3.2. Grouping of the Most Important Factors
To quantify and rank the importance of each F.G. in the determination of the metal pollution potential for all individual metals, the results of the R.F. models were extracted and processed. Table 3 shows the distribution of the 20 MIV of all 12 models into the 12 F.G. The most important F.G. (importance based on the number of associated MIV) was Geology, to which 33 of the MIV belonged, followed by Dams and Land Cover, both with 31 MIV. After this followed Runoff (25 MIV) and Position and Soil (22 MIV each). The least important F.G.s were Population and Channel, with only four and two attributions among the MIV. This shows that there were clear differences in the importance of the F.G. and that the importance of the F.G. depended on the respective metal. A pattern is visible in which some metals share the most important F.G., for example, in Cr and Hg, which both have the highest numbers of MIV in Runoff (four and four) and Climate (five and four). A detailed list of all 240 MIV is presented in supplementary Table S2.
3.3. Meta Groups of Factors
Another way of understanding the importance, especially the interaction of different F.G., is to plot the variables along multiple axes to judge their distributions. This kind of distribution may also allow a grouping. Figure 3 shows a multidimensional projection of the metals in relation to the amount of MIV per F.G. Instead of a two-dimensional coordinate system (x, y), this figure has a six-dimensional coordinate system. The six dimensions are the respective F.G. Land Cover, Geology, Dams, Climate, Runoff, and Position. This selection of F.G. was determined experimentally, and it resulted in the projection in which the silhouettes of the groups were smoothest. The background coloring is based on the Kmeans grouping into the four meta groups, Cluster 1 to Cluster 4 (C1–C4).
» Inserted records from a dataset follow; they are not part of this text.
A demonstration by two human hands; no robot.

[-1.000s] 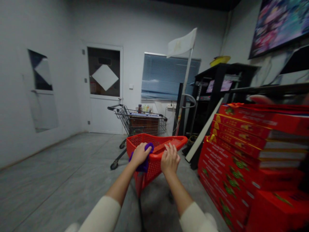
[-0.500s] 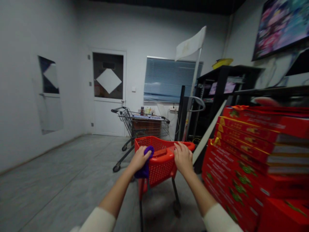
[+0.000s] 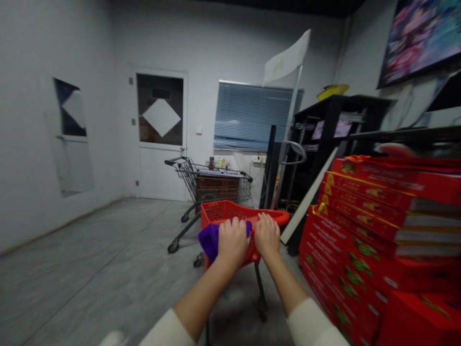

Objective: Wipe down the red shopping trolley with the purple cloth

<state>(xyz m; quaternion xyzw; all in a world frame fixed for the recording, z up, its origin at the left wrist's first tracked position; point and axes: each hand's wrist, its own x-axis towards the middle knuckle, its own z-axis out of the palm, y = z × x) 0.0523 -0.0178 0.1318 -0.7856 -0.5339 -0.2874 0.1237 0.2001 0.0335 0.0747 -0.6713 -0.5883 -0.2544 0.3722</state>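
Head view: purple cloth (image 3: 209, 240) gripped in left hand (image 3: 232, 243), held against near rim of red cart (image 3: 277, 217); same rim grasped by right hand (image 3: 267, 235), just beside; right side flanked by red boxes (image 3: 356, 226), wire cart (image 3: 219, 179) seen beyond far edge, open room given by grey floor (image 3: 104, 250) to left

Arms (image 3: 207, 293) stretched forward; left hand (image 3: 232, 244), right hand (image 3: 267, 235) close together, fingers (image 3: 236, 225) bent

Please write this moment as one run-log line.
left hand: holding purple cloth on red cart; right hand: on cart's near rim; behind: black wire cart; right: red boxes
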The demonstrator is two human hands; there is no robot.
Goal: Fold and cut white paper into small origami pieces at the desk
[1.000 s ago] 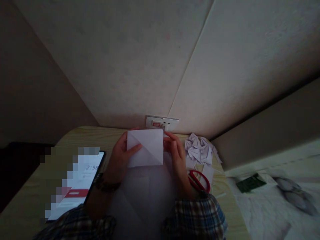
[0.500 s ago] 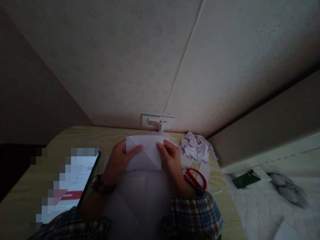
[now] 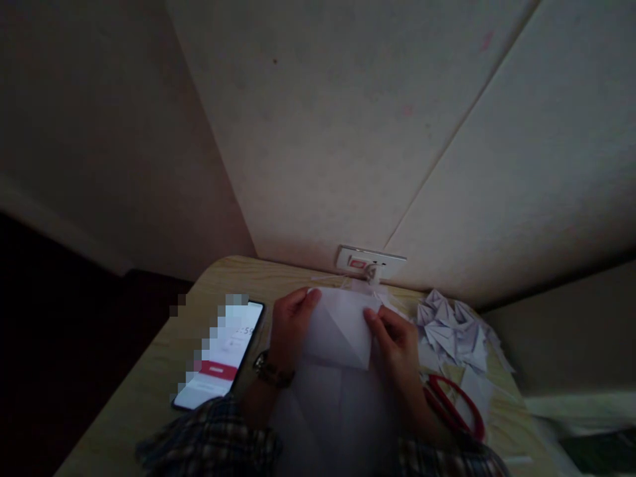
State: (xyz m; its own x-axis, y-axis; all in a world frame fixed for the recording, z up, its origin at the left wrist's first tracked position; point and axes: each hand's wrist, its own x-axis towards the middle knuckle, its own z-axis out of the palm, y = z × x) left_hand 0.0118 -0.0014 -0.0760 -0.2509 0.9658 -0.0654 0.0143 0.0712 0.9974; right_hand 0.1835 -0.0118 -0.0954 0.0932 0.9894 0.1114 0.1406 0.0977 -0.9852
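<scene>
A creased sheet of white paper (image 3: 342, 328) is held up between my two hands over the table. My left hand (image 3: 291, 328) pinches its upper left corner, thumb on top. At the upper right edge, my right hand (image 3: 397, 341) grips it between thumb and fingers. Below lies a larger white sheet (image 3: 338, 404) with fold lines, partly hidden by my arms. Red-handled scissors (image 3: 454, 404) rest beside my right wrist, their blades mostly hidden. Behind them sits a pile of folded white paper pieces (image 3: 450, 328).
A lit phone (image 3: 218, 364) lies on the wooden table (image 3: 149, 371) left of my arm. At the back, a plug sits in a wall socket (image 3: 370, 260). Paper scraps are scattered on the right side. A dark green object (image 3: 603, 450) is at the lower right, beyond the table.
The camera view has turned left, so everything sits further right in the picture. My left thumb has shifted from the sheet's face to its upper left corner. Both hands keep hold.
</scene>
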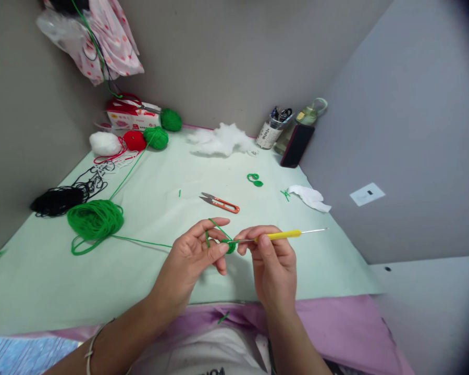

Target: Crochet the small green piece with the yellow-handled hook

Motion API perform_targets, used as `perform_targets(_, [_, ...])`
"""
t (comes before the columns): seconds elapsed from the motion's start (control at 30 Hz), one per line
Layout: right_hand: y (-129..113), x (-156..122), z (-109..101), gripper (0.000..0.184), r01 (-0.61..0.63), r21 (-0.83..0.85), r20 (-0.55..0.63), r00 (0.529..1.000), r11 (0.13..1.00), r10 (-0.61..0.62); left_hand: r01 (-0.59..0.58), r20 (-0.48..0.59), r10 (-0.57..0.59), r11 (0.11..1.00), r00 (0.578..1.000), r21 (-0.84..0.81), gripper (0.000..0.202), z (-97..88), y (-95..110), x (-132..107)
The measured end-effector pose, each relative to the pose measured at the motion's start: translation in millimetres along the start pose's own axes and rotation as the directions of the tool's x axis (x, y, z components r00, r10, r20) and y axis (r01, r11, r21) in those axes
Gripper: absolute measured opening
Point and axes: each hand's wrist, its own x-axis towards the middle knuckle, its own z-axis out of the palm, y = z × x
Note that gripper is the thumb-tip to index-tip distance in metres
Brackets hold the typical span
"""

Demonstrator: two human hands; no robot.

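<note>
My left hand [198,245] pinches a small piece of green crochet work [230,246] between thumb and fingers, with green yarn looped over its raised index finger. From that hand the strand runs left to a loose green yarn skein [96,221] on the table. In my right hand [272,252] is a crochet hook with a yellow handle [281,235], gripped like a pencil. One metal tip of the hook meets the crochet work; the other points right, free. Just beyond my hands lie orange thread snips [221,203].
Black yarn [58,200], a white yarn ball [105,143], a red yarn ball [134,140] and green balls [156,138] sit left. White stuffing [222,139] lies at the back. A pen cup [269,134], phone [297,145], bottle [307,114] and white cloth scrap [309,198] are right.
</note>
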Motion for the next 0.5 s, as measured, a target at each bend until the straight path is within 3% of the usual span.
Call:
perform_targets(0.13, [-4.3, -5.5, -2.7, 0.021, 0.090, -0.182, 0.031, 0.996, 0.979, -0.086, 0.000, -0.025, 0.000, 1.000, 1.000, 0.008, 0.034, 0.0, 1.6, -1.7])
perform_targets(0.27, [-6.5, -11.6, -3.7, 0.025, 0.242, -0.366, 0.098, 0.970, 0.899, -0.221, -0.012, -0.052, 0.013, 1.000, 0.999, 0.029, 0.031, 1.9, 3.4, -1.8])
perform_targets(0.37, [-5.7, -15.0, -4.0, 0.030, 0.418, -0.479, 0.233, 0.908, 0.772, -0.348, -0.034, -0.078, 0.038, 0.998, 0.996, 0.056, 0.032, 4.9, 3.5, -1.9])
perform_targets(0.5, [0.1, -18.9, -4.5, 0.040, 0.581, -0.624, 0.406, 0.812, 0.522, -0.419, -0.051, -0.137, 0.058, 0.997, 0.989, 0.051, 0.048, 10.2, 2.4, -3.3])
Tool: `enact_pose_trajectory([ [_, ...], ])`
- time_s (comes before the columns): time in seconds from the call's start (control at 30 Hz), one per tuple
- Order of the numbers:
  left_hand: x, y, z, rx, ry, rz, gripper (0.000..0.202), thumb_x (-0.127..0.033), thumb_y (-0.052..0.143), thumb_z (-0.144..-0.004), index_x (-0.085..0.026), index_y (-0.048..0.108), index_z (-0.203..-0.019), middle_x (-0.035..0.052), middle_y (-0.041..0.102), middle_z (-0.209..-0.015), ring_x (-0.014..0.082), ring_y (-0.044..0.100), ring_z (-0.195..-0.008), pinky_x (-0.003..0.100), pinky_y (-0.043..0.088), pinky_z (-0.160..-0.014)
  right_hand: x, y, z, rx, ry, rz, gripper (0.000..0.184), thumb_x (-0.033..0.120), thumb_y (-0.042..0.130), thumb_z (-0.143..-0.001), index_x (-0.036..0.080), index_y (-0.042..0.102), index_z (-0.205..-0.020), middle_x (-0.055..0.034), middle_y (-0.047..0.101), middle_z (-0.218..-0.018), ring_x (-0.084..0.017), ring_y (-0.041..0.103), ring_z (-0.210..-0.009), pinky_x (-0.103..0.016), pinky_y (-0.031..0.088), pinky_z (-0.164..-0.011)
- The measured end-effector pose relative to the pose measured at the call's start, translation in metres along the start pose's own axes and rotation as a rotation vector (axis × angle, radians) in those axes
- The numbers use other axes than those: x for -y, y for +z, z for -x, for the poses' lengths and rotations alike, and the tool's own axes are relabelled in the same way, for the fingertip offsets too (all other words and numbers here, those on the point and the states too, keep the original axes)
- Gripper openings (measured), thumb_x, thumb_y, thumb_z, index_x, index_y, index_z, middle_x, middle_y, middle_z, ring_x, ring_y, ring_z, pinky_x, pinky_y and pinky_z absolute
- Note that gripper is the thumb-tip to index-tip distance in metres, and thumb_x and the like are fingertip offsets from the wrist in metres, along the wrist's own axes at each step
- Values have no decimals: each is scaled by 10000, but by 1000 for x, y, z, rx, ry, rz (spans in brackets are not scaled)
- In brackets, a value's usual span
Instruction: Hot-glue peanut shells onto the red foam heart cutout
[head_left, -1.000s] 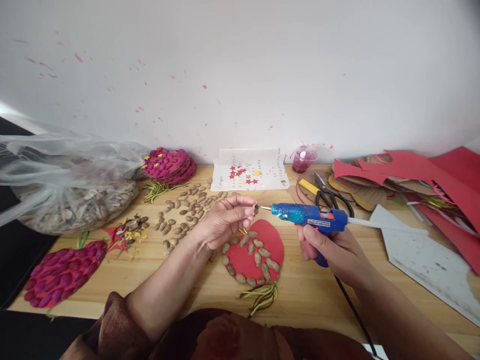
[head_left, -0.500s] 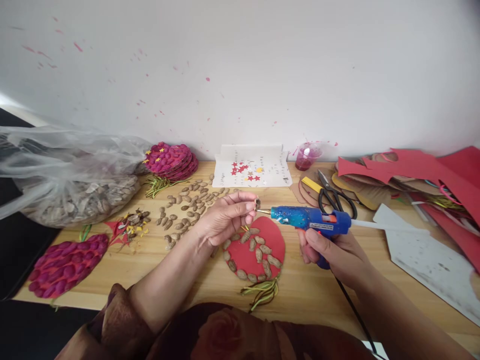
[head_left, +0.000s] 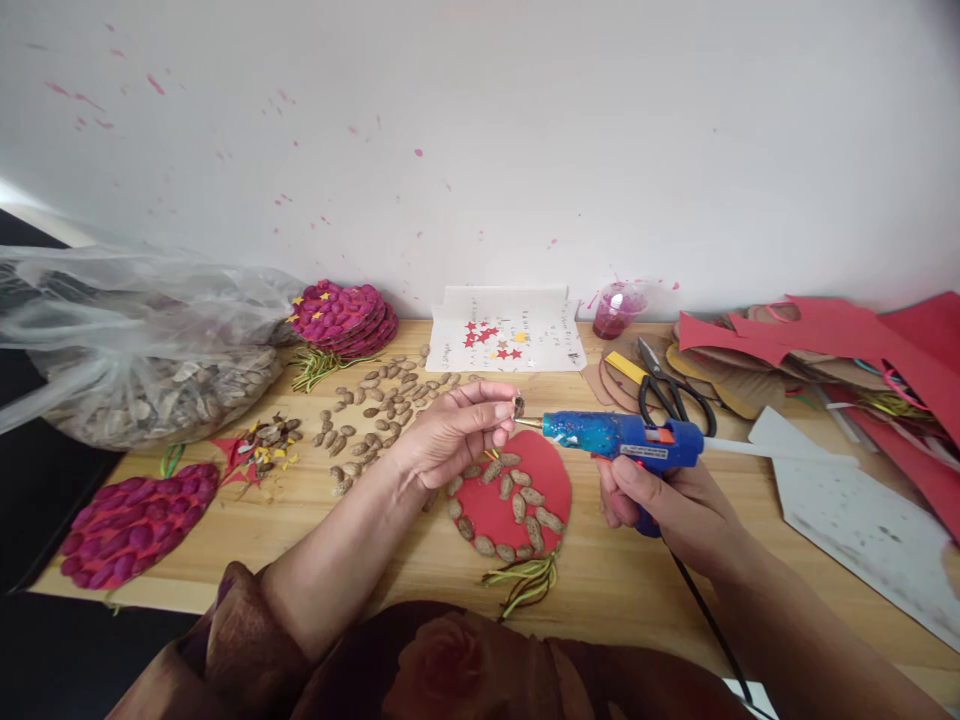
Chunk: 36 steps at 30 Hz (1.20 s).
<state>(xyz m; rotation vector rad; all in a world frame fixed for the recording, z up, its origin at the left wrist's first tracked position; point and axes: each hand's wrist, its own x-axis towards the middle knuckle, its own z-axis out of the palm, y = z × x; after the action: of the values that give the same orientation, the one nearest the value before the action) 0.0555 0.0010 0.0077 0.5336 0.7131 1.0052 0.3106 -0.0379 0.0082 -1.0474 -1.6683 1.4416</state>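
Observation:
Between the fingertips of my left hand (head_left: 465,430) is a peanut shell (head_left: 518,405), small and mostly covered by the fingers. My right hand (head_left: 667,500) is wrapped round the handle of a blue glue gun (head_left: 622,440), whose metal nozzle points left and meets or nearly meets the shell. A white glue stick (head_left: 757,450) sticks out of its back end. Below both hands lies a round red card (head_left: 480,490) with peanut shells along its lower rim and across its middle. A green and brown yarn tassel (head_left: 525,585) hangs off its near edge.
Loose peanut shells (head_left: 379,400) are spread left of centre. A plastic bag (head_left: 157,390) of shells and finished purple pieces (head_left: 139,525) stand at left. Paper with stars (head_left: 502,350), a cup (head_left: 616,312), scissors (head_left: 664,385) and red card scraps (head_left: 817,335) lie behind and right.
Almost nothing differs. Both hands keep the shell at the glue gun's nozzle, and the view has shifted very slightly.

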Motion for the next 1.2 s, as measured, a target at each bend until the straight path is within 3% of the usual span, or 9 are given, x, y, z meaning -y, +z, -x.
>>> enact_pose_trajectory([
  [0.93,0,-1,0,-8,5,19,316,-119,933,-618,-120,761,-882,22,722,-756,89,670,-611,163,555,-587,3,-3,0,-7,13,71,437,523,536,-982,229,563,-659,-12,551,-575,-183,556,-554,-335,473,-557],
  [1.2,-4,-6,-1,-22,45,-31,321,-140,931,-621,-126,755,-889,25,721,-762,93,665,-628,181,561,-602,0,-2,-2,-48,53,58,391,557,578,-956,217,614,-766,5,555,-581,-172,558,-551,-321,483,-553],
])
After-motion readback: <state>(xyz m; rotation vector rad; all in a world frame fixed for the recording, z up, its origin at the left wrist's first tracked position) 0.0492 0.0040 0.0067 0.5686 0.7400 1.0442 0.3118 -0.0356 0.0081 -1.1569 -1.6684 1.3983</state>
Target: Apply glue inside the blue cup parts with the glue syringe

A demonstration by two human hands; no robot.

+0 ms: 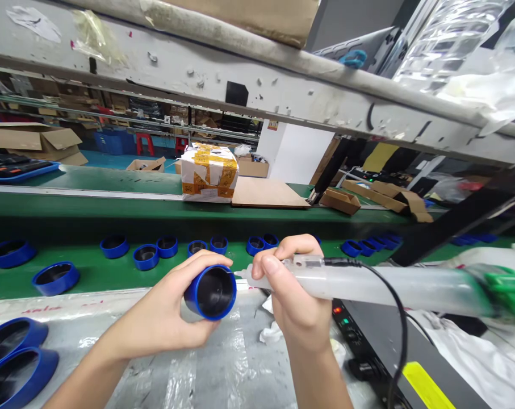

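Gripping the blue cap (pixel 210 291) in your left hand (pixel 167 318), keep your right hand (pixel 293 295) steadying the dispensing syringe (pixel 368 282) tip at its rim.

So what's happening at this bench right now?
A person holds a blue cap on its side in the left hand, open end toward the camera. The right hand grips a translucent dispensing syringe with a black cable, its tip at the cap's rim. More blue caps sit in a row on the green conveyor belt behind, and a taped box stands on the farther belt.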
The grouping indicated the effect of each F.G. on the classification of the respective metal. The affected metals of C1, Al, and As had relatively similar importance of Land Cover and Geology. Group C2, which affected Co, Mn, and V, was defined by the importance of the F.G. Geology and Runoff. The largest group was C3 affecting Cd, Co, Cu, Pb, Sn, and Zn. These metals were grouped by the effect of the F.G. Dams, Land Cover, and Geology. Group C4, which affected Cr and Hg, was mainly defined by Runoff and Climate. These results highlight that some metals have similar dependencies on F.G. and complexes of F.G., making it possible to group them based on their main factors.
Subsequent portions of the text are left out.